Até 31 de dezembro do ano passado, todos os municípios portugueses deveriam ter implementado um sistema de recolha seletiva de biorresíduos (ou fazer a separação e reciclagem na origem), mas o processo está atrasado em diversas autarquias e outras ainda não começaram a fazê-lo, como determina a Diretiva-Quadro sobre Resíduos da União Europeia. A garantia é da associação ambientalista Zero que, mesmo sem dados oficiais, já identificou alguns casos de incumprimento.

“Sabemos que há quem não tenha começado. Temos conhecimento de municípios nas ilhas que ainda não o fizeram e mesmo no continente deve haver alguns na mesma situação, embora, para já, ainda não conseguimos dizer quais”, afirmou Ismael Cassotti Rienda , que encontra várias razões para o atraso. Entre elas está a falta de infraestruturas disponíveis que, em algumas situações, impossibilita a concretização da recolha seletiva de biorresíduos: “por exemplo, a AMCAL [Associação de Municípios do Alentejo Central] está a construir uma central de compostagem, por isso até ela estar pronta, o que pode demorar alguns meses, não vão recolher biorresíduos porque não vai haver destino para eles”. Noutros casos, “alguns municípios ainda podem estar em finalização de empreitadas, com os cadernos de encargos por terminar ou em fase de aquisição de viaturas, o que acaba por bloquear a implementação”, acrescenta o especialista da Zero em declarações à Smart Cities.

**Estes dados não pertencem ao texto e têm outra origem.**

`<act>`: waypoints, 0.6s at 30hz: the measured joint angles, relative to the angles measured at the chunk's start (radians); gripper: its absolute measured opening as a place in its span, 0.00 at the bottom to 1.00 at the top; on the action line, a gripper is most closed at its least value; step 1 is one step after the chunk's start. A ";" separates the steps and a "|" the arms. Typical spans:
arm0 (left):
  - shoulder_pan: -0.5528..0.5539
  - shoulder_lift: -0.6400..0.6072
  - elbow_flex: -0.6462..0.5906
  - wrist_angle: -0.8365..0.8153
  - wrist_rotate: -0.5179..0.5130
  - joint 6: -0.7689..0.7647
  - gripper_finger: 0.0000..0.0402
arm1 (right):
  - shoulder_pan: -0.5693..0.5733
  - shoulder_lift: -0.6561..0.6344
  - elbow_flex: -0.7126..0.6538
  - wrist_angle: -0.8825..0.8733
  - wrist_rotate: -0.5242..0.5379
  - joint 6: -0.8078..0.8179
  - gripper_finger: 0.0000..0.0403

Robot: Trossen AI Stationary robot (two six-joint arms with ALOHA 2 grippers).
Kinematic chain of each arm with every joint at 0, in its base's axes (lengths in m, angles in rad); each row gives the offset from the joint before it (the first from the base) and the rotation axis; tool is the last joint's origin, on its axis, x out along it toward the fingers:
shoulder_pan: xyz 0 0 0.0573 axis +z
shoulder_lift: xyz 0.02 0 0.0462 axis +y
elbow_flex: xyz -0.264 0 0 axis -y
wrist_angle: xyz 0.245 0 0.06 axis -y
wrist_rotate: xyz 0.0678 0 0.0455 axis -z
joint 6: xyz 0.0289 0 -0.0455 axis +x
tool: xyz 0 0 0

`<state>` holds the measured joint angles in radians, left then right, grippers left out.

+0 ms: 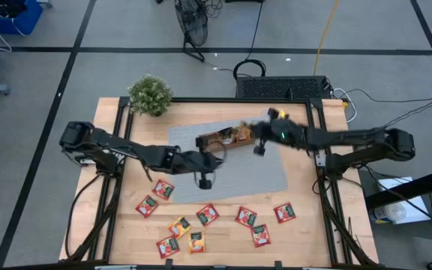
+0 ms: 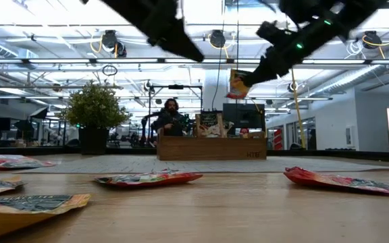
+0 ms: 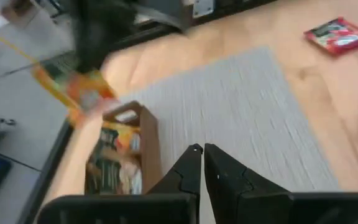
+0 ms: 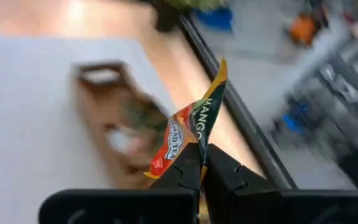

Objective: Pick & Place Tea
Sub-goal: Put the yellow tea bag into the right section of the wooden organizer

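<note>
Tea packets (image 1: pixel 208 214) lie scattered across the near edge of the wooden surface (image 1: pixel 306 232), red and orange wrappers flat. Just beyond them my left gripper (image 1: pixel 205 181) hangs over the grey mat (image 1: pixel 261 176), jaws pressed together on nothing. Farther back, my right gripper (image 1: pixel 259 148) hovers by the end of the wooden tray (image 1: pixel 220 139), jaws clamped on an orange-yellow packet (image 4: pixel 191 124) held up edgewise. A potted plant (image 1: pixel 150 95) stands at the far corner.

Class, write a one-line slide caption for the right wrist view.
Right gripper shut on an orange-yellow tea packet, held above the brown wooden tray.
</note>
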<state>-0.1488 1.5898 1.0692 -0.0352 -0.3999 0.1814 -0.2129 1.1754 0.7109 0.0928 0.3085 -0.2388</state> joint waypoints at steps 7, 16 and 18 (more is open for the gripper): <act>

Segundo a associação, muitos municípios já começaram a implementar sistemas de recolha, embora boa parte o faça apenas de forma parcial, através de projetos piloto em algumas freguesias ou zonas do concelho. O problema é que “nem todos estão a correr bem ou a ser feitos da melhor forma”, defende Ismael Cassotti Rienda: “embora haja muitos contentores de biorresíduos pelas ruas, a verdade é que eles estão bastante vazios, com quantitativos pouco representativos e, enquanto isso, a recolha continua e os custos são elevadíssimos”.

Para ele, várias autarquias acabaram por tomar decisões precipitadas, nomeadamente na escolha do sistema a implementar, por isso o resultado final poderá acabar por ser contraproducente: “alguns municípios apressaram-se só para cumprir [a Diretiva Europeia], e efetivamente cumprem-na porque fazem a recolha de biorresíduos numa parte da cidade, mas o caminho escolhido nem sempre foi o mais acertado”.

As associações ambientalistas e especialistas do setor alertam para a grande importância da recolha seletiva de biorresíduos no contexto das metas de reciclagem, uma vez que estes representam quase 40% do total de lixo produzido no país.

Municípios comprometidos e apoios por aproveitar

Contactada pela Agência Lusa, a Agência Portuguesa do Ambiente (APA) diz que ainda não tem dados sistematizados sobre o número de municípios que já implementou (ou não) um sistema de recolha seletiva de biorresíduos, mas acrescenta que pretende “reunir essa informação através dos Planos de Ação de Resíduos Urbanos dos Municípios e Sistemas de Gestão de Resíduos Urbanos, que ainda estão a ser entregues, bem como do registo de dados no Mapa Integrado de Registo de Resíduos Urbanos referente ao ano de 2023”.

Também a Associação Nacional de Municípios Portugueses (ANMP) desconhece o ponto atual da situação. Ainda assim, numa entrevista à Smart Cities realizada no final do ano passado, a presidente Luísa Salgueiro reconheceu que havia “necessidade de acelerar a implementação da recolha seletiva de biorresíduos”, nomeadamente “através da contentorização e de circuitos de recolha nos sistemas em baixa, mas também maximizando o uso da capacidade”. De qualquer forma, garantia que os municípios “estão comprometidos com este desígnio nacional, como evidenciam as experiências e os projetos implementados por todo o território nacional”.

Também nessa altura, a propósito de um artigo publicado na edição n. º 41 da revista, o ministro do Ambiente e Ação Climática, Duarte Cordeiro, admitia que o processo estava atrasado e lembrava a importâncias de “os municípios que não tenham iniciado percebam que estão a perder. Porque não terão tantos apoios como aqueles que, entretanto, o fizeram”. Uma alusão aos incentivos financeiros disponibilizados pelo Governo para que as autarquias desenvolvam sistemas de recolha seletiva, nomeadamente através da Taxa de Gestão dos Resíduos (TGR). Além disso, Duarte Cordeiro lembrou também que em 2024 haverá um aumento da “percentagem da taxa de que o município vai beneficiar em volume”, bem como uma simplificação de processos “para que todos os municípios saibam que têm aquele benefício” disponível.